In the opening of 12 Years a Slave, the shot holds for several seconds before the first line of dialogue (in standard practice, you’d very likely open directly on dialogue).
These are examples of using editing to preserve emotion.
So the pursuit of an excellent editor seems to be turning the question from “where do I cut?” into “what if I don’t cut?”
You’ve probably heard the saying that good editing is about telling a story, telling a story with images. How do you tell a story well? If someone recites a story like reading from a script, flat as water, you’ll likely retain nothing and even start yawning. But if someone uses exaggerated facial expressions, body language, rises and falls in tone, spittle flying as they speak, then even if the story itself isn’t that great, it will still be engaging.
That’s why a good director can still make a mediocre script watchable: they know how to control rhythm — and that rhythm is driven by emotion.
If people who’ve seen a piece say it’s good, there must be something emotional in it that touched them. This is what people mean by “a good editor is a good storyteller.”
Back to what we said at the start: for an excellent editor, editing is definitely about arranging and combining “emotion.”
Using a series of shots to construct a montage sequence imbued with an “angry” emotional tone is perhaps not that difficult.

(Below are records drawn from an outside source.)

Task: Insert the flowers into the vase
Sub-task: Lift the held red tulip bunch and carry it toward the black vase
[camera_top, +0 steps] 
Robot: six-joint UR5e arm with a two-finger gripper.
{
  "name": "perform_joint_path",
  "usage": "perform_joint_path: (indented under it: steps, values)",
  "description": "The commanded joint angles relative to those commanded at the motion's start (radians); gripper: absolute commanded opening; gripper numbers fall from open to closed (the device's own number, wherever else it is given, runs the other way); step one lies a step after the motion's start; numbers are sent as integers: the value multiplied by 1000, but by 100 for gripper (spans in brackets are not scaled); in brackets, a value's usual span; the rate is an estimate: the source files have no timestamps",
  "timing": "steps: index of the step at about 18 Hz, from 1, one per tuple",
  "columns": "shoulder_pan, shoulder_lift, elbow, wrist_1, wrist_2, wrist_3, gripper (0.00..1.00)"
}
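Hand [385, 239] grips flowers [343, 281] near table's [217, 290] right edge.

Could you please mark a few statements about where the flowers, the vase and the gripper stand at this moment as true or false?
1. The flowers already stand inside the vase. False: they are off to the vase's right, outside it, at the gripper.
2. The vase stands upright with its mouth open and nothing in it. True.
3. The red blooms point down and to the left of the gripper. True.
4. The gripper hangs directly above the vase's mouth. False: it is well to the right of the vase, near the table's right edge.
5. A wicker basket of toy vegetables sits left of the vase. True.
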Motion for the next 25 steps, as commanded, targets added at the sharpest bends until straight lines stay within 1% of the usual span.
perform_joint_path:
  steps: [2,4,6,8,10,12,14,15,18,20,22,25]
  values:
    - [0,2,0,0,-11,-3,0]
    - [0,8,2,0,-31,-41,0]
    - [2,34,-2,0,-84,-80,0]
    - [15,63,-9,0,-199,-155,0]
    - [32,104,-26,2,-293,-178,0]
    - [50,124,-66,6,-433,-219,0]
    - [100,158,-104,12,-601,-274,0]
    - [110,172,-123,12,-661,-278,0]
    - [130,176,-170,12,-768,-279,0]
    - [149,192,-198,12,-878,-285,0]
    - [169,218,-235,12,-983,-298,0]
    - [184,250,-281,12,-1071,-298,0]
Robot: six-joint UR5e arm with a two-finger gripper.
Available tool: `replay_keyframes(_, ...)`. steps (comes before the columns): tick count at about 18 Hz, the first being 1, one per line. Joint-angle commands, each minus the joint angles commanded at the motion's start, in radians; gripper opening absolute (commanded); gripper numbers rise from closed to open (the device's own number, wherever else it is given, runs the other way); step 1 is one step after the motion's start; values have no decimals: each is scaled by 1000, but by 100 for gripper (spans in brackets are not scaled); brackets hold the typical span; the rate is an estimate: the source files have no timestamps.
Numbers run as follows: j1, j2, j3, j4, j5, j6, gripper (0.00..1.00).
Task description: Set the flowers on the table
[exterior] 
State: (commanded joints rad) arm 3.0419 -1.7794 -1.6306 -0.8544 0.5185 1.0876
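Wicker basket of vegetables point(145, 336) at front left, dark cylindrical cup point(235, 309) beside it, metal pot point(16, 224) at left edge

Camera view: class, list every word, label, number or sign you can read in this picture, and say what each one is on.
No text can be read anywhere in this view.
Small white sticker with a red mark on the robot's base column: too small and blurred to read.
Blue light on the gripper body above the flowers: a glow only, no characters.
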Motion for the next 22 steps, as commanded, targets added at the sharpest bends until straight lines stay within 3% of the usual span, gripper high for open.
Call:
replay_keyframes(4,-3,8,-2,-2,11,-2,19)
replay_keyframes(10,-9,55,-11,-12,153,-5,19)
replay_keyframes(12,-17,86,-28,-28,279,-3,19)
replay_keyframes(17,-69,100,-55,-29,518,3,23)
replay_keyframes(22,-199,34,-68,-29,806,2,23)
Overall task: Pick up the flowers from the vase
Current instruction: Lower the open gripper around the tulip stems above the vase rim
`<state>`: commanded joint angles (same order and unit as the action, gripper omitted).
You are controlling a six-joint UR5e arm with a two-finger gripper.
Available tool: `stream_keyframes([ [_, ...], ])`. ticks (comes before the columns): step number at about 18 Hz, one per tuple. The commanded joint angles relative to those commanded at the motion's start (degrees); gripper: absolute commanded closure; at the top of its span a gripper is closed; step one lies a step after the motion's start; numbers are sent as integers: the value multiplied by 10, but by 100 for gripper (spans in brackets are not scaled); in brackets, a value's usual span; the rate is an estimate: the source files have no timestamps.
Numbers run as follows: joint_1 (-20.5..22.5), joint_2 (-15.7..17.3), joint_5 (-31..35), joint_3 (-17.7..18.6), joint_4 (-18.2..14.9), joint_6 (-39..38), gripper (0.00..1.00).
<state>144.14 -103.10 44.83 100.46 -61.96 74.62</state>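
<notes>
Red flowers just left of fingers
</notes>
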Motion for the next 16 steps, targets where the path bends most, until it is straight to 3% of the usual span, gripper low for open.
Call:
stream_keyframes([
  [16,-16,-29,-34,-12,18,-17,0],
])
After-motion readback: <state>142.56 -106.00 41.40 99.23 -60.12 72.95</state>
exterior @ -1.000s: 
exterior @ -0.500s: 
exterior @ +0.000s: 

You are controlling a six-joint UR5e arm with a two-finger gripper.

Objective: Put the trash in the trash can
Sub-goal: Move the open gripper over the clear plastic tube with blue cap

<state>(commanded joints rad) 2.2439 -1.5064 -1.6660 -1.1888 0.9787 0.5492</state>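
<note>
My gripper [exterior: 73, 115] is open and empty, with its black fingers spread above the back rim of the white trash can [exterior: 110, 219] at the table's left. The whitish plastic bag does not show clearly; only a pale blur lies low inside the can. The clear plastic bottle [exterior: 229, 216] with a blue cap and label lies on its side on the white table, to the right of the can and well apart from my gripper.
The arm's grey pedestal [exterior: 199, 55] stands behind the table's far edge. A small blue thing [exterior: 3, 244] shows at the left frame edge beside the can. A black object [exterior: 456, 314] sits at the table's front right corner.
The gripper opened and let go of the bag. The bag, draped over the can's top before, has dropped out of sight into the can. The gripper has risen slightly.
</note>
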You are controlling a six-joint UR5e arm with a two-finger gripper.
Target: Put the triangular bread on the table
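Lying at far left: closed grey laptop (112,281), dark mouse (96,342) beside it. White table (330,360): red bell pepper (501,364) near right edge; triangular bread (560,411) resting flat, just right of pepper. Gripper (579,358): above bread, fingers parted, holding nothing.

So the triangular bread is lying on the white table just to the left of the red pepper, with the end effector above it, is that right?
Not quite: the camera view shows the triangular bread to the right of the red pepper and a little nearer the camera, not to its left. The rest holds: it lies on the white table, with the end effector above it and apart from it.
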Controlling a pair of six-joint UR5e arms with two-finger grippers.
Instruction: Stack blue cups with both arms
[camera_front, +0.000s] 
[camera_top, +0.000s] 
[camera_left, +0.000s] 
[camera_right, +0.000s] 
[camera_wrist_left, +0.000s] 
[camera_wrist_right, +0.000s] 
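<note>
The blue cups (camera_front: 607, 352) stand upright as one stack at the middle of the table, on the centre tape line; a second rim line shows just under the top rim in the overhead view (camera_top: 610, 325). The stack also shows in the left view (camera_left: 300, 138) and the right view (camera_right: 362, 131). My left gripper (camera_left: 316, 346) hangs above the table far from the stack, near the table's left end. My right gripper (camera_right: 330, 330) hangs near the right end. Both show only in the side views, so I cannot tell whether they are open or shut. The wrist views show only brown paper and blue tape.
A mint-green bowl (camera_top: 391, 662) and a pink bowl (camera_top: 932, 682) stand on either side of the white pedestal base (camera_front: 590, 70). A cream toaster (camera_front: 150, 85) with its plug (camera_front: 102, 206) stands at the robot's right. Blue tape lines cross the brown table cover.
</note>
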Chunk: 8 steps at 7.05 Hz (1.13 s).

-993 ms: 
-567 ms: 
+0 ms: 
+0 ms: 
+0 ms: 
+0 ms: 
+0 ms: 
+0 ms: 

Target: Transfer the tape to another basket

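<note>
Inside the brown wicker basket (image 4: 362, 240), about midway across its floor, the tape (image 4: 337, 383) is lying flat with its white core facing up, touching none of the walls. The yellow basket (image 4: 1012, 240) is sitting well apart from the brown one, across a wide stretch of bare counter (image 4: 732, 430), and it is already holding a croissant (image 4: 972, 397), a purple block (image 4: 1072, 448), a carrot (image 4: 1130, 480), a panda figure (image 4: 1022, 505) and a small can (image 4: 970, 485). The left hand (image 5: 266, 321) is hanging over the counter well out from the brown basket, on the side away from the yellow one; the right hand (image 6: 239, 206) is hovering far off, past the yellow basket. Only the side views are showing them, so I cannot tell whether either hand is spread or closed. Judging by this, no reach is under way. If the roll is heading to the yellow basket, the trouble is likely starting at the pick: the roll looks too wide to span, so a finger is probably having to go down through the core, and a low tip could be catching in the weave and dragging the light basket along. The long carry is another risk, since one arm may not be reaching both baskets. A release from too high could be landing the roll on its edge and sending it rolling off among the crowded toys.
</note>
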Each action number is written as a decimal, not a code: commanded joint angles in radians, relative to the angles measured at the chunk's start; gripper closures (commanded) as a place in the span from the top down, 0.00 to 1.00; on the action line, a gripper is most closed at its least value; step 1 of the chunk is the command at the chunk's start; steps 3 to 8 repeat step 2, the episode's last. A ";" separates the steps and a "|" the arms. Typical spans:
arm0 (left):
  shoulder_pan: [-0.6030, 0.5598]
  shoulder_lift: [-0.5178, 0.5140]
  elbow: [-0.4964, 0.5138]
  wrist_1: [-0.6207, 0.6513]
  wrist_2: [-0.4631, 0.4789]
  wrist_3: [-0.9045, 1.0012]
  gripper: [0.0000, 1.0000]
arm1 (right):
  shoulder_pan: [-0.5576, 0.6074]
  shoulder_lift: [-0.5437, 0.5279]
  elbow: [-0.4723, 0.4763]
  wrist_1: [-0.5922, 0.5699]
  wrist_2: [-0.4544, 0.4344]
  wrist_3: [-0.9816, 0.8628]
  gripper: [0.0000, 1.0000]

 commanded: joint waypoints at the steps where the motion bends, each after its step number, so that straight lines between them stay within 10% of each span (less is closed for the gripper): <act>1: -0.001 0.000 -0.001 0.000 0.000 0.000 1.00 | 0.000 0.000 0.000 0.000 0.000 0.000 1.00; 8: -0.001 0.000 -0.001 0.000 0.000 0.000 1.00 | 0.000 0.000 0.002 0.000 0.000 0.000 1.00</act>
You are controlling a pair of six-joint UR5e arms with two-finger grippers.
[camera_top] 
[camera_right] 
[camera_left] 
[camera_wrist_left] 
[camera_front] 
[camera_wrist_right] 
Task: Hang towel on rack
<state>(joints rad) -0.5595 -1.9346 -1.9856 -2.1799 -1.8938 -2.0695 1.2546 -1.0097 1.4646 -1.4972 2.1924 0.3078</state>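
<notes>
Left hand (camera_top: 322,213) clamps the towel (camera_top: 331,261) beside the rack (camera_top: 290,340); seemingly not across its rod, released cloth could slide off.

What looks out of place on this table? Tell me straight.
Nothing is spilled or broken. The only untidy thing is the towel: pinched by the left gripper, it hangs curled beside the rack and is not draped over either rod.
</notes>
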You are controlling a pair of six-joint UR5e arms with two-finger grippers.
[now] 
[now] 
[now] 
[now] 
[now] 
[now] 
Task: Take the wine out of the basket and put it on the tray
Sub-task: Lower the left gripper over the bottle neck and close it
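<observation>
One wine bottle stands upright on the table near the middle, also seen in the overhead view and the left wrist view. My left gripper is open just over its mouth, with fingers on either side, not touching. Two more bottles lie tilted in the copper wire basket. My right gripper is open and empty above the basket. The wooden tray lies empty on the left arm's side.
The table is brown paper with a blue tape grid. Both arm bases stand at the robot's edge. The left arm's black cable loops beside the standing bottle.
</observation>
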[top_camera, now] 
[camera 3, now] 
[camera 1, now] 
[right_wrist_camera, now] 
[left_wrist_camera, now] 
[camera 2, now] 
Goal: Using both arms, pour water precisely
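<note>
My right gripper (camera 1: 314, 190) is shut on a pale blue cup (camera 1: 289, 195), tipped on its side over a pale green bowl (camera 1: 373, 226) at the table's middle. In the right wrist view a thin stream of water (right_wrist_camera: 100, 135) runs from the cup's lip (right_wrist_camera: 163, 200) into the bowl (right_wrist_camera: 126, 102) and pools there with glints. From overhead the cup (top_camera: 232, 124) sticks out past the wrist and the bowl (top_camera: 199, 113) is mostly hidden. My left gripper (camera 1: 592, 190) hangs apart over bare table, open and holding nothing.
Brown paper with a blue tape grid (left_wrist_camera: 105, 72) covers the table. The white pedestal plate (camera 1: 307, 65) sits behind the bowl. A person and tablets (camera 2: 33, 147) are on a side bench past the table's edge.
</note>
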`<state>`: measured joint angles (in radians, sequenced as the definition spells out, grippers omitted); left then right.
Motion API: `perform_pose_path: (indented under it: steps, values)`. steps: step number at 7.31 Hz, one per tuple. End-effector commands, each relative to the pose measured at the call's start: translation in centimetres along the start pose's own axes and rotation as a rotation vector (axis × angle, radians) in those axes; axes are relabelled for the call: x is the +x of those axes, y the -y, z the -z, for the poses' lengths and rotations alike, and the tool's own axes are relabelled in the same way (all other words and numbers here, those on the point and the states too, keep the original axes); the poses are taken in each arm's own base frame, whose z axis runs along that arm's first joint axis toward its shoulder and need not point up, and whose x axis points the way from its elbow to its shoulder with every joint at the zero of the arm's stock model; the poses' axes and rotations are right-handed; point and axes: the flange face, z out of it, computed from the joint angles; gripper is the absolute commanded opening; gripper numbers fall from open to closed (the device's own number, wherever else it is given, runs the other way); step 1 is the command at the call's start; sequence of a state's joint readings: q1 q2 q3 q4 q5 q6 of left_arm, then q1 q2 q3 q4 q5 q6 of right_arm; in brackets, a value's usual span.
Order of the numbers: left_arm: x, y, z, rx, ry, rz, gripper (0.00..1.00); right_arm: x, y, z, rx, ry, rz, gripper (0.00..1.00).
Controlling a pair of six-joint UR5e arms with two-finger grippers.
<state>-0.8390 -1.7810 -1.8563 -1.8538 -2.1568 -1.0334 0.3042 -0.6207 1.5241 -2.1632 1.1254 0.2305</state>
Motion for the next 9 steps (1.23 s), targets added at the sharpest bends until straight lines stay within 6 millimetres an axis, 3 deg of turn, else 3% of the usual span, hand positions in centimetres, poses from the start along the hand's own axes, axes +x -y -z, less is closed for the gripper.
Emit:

But suppose a feature-length film whose emotional themes include not only “anger” but also “joy,” “sadness,” “delight,” and so on. To mold all these emotional segments back into a single work is extremely difficult.
For a 15-second or 20-second short video, the primary goal is to convey one emotion.
That’s why being good at cutting short videos does not mean you can cut features, let alone films.
The reverse, however, does hold.
This is also why, to truly learn editing, you must start with film theory.
Stripping away some technical aspects, any good piece will always have a main emotional thread leading it, or several emotional threads interweaving.
Let’s say we’re editing a piece with the theme of “sadness.” In the bin there are two clips to choose from, both of someone sobbing:
Shot ① Properly filmed, technically flawless
Shot ② Out of focus, shaky, but the crying is more heartfelt
From a technical standpoint, Shot ② is a “bad shot.”
But if you want the piece to be good, you still have to choose Shot ②.
For the editor, anything the camera captured — whether or not someone called “cut” — not a single second is “waste footage.”